DKPP Segera Sidang Bawaslu Jatim soal Dugaan Pelanggaran Kode Etik

Amir Baihaqi - detikNews
Minggu, 18 Apr 2021 20:37 WIB
DKPP gelar sidang dugaan pelanggaran kode etik dua anggota Bawaslu
Iliustrasi sidang DKPP (Foto: Yulida Medistiara/detikcom)
Surabaya -

Dewan Kehormatan Penyelenggara Pemilu (DKPP) akan menggelar sidang pemeriksaan dugaan pelanggaran Kode Etik Penyelenggara Pemilu (KEPP). Sidang bakal digelar pada Senin (19/4) besok di di Kantor KPU Jatim.

Sidang pemeriksaan DKPP menindaklanjuti aduan teradu Rico Nurfiansyah Ali. Adapun para teradu yakni Ketua dan Anggota Bawaslu Provinsi Jawa Timur, yakni M Amin dan M Ikhwanudin Alfianto, yang selanjutnya disebut sebagai Teradu I dan II.
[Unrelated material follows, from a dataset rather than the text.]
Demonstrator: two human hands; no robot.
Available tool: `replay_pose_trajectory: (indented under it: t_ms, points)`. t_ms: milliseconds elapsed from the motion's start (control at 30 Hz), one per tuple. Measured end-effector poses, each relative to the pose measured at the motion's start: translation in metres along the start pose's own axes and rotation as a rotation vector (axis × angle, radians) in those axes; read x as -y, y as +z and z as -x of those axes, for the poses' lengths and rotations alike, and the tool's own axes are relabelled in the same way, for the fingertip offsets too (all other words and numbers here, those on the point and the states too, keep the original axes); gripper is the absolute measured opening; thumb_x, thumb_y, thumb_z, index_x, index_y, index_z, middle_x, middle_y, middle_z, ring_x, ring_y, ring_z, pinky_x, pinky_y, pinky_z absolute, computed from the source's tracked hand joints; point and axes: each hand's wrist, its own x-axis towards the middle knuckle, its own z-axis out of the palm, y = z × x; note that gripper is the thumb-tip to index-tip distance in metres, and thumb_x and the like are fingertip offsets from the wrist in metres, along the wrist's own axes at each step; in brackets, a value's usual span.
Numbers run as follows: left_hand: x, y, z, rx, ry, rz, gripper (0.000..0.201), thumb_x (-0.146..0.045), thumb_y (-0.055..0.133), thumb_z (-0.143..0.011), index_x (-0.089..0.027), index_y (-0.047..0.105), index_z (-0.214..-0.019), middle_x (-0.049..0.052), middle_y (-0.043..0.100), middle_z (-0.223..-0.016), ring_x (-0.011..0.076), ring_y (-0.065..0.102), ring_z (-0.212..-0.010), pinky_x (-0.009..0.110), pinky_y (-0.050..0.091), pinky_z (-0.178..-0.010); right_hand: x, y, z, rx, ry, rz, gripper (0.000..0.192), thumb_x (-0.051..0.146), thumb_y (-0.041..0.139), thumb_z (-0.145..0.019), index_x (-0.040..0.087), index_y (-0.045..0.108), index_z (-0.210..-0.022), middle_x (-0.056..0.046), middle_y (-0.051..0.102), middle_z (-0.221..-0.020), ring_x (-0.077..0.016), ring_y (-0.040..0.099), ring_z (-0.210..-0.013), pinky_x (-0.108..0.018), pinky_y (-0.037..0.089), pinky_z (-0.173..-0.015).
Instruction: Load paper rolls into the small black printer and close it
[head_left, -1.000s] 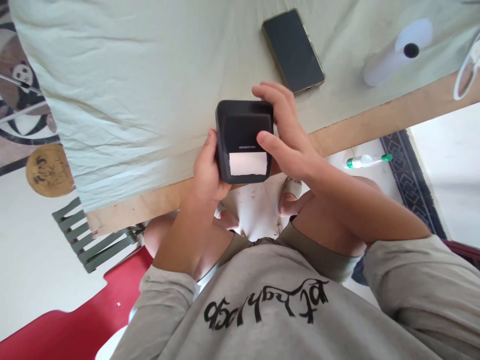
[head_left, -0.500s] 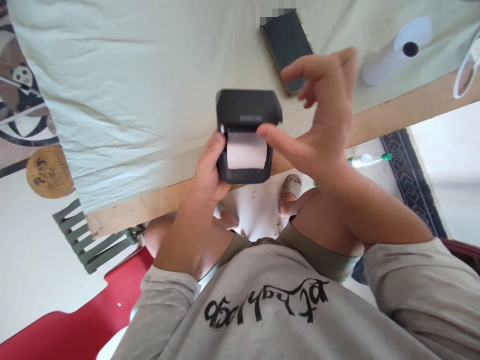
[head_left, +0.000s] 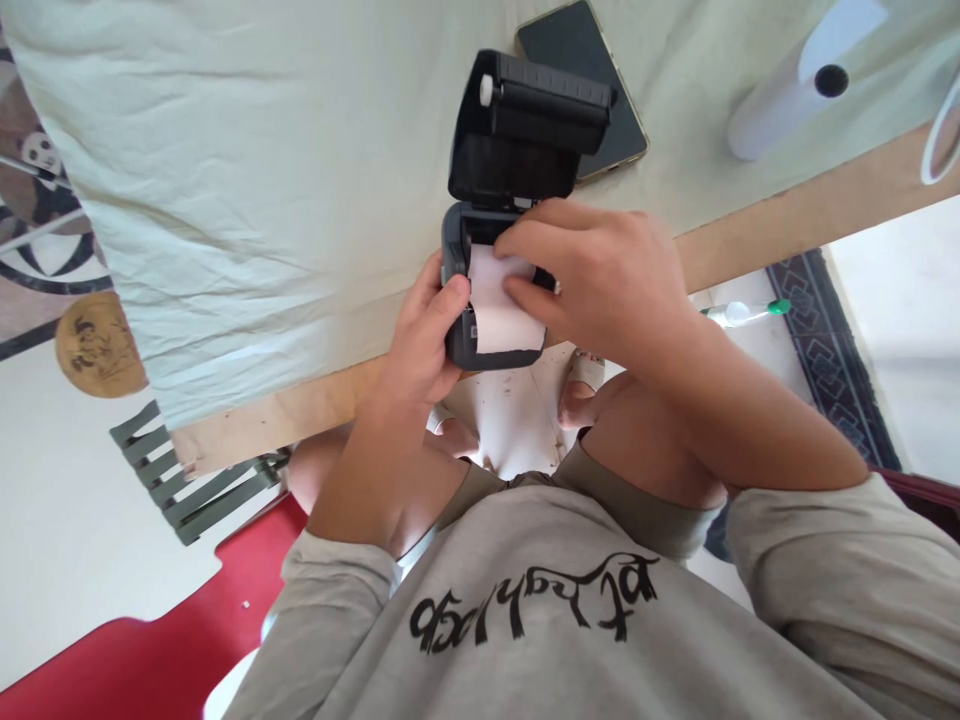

Kemudian Teradu juga melaporkan ketua dan anggota Bawaslu Kabupaten Jember, yakni Imam Thobroni Pusaka, Devi Aulia, Dwi Endah Prasetyowati, Ali Rahmad Yanuardi, dan Andhika A Firmansyah, yang selanjutnya disebut sebagai Teradu III-VII.

Sekretaris DKPP, Arif Maruf mengatakan agenda sidang ini adalah mendengarkan keterangan Pengadu dan Teradu serta sejumlah saksi-saksi atau pihak terkait yang dihadirkan. Menurut Arif, sebelum sidang, pihaknya telah memanggil semua pihak lima hari sebelumnya.

"DKPP telah memanggil semua pihak secara patut, yakni lima hari sebelum sidang pemeriksaan digelar," kata Arif dalam keterangan resminya yang diterima detikcom, Minggu (18/4/2021).

Pada sidang yang akan digelar, pengadu mendalilkan bahwa para teradu dinilai tidak profesional dalam penanganan dugaan pelanggaran tindak pidana pemilu yang dilaporkan ke Bawaslu Jatim. Laporan itu tertanggal 23 Desember 2020 dan diregistrasi dengan nomor 20/Reg/LP/PB/Kab/16.16/XII/2020.

Dalam laporannya, pengadu menilai para teradu diduga tidak melakukan klarifikasi terhadap pengadu maupun saksi terkait masalah limitasi waktu penanganan yang seharusnya paling lama 3 hari setelah laporan diregistrasi. Hal itu sesuai dengan Peraturan Bawaslu RI Nomor 8 Tahun 2020.

Selain itu, para teradu juga diduga tidak memberikan informasi yang jelas terkait laporan penanganan tindak pidana pemilu seperti yang dimohonkan pengadu.